▶ **Problem**:
Would you print the material exactly, starting at its first line and ending at the line holding "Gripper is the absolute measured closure"?
#####
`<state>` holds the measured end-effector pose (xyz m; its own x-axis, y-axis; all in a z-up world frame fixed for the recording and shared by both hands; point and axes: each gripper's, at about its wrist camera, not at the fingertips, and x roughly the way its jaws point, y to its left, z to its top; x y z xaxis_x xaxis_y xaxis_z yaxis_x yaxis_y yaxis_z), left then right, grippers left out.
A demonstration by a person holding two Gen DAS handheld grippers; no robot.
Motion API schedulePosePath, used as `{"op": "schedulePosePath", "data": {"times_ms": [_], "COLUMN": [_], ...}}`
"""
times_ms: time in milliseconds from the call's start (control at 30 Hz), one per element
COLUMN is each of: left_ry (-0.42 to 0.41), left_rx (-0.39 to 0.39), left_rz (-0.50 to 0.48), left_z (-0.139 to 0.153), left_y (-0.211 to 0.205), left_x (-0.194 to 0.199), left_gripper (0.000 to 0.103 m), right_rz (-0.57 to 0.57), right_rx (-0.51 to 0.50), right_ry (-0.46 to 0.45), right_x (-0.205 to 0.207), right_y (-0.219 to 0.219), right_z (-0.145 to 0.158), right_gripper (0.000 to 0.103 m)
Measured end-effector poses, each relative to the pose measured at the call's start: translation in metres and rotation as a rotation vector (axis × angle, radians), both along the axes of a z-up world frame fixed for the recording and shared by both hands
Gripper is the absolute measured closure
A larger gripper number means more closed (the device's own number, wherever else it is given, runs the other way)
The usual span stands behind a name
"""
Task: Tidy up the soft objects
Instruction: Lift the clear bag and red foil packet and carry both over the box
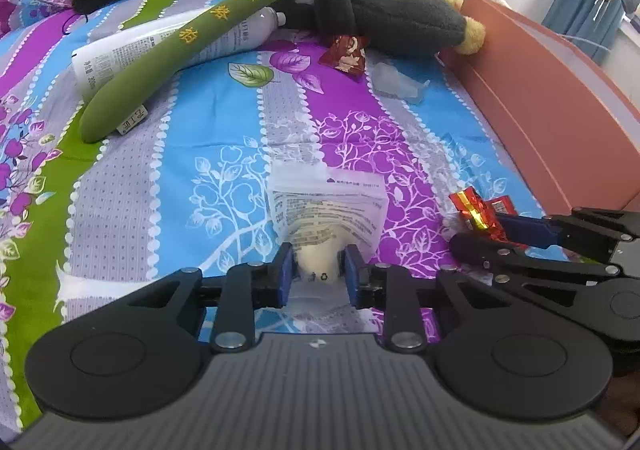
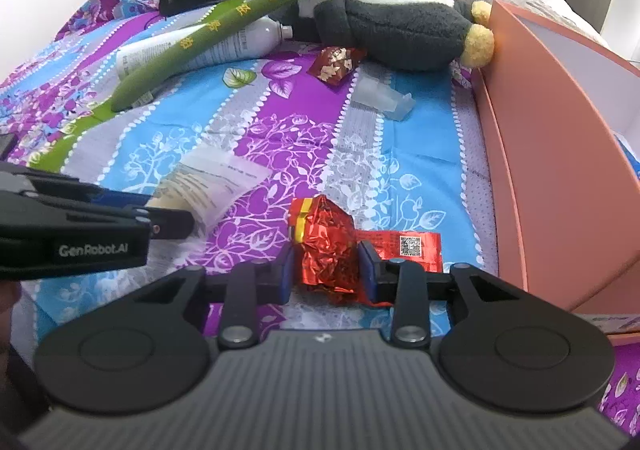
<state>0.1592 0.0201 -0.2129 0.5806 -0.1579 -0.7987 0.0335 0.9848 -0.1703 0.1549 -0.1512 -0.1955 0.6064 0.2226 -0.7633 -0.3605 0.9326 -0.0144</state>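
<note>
Striped bedsheet (image 1: 224, 122), floral print in purple, blue, grey and green, covers the whole work surface. Salmon-pink box (image 2: 560, 154) stands at the right edge, open side facing right. Dark grey plush toy (image 2: 392, 30) with white patches and yellow tips lies at the far end, touching the box corner. Long green plush stick (image 1: 224, 22) with yellow embroidered characters rests diagonally over the plush toy and over a white spray bottle (image 1: 132, 58). Clear plastic packet (image 1: 328, 206) printed with small text, holding a cream-coloured soft object, lies near centre; left gripper (image 1: 318, 272) is clenched on its near end, blue pads pressing the cream bulge from both sides. Crinkled red foil packet (image 2: 332, 246) with a yellow band and a QR code on its flat tail lies to the right of the clear packet, near the box; right gripper (image 2: 329, 270) is clamped around its puffed body. Small red snack wrapper (image 2: 334, 64) sits far centre, just in front of the plush toy. Frosted plastic cap (image 2: 380, 94) lies to its right.
</note>
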Motion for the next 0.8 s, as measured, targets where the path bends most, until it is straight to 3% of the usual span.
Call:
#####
▶ **Answer section**:
`<state>` holds the measured end-effector pose (xyz m; its own x-axis, y-axis; all in a z-up world frame fixed for the recording and shared by both hands; point and axes: each gripper's, at about its wrist camera, not at the fingertips, and x roughly the way its jaws point, y to its left, z to its top; x y z xaxis_x xaxis_y xaxis_z yaxis_x yaxis_y yaxis_z), left then right, grippers left out.
A demonstration by a person holding two Gen DAS handheld grippers; no robot.
Motion API schedulePosePath, used as `{"op": "schedulePosePath", "data": {"times_ms": [_], "COLUMN": [_], ...}}`
"""
times_ms: time in milliseconds from the call's start (control at 30 Hz), one per element
COLUMN is each of: left_ry (-0.42 to 0.41), left_rx (-0.39 to 0.39), left_rz (-0.50 to 0.48), left_z (-0.139 to 0.153), left_y (-0.211 to 0.205), left_x (-0.194 to 0.199), left_gripper (0.000 to 0.103 m), right_rz (-0.57 to 0.57), right_rx (-0.51 to 0.50), right_ry (-0.46 to 0.45), right_x (-0.205 to 0.207), right_y (-0.219 to 0.219), right_z (-0.145 to 0.158), right_gripper (0.000 to 0.103 m)
Measured end-effector poses, each relative to the pose measured at the call's start: translation in metres and rotation as a rotation vector (axis × angle, radians), both along the axes of a z-up world frame fixed for the recording and shared by both hands
Gripper is the absolute measured closure

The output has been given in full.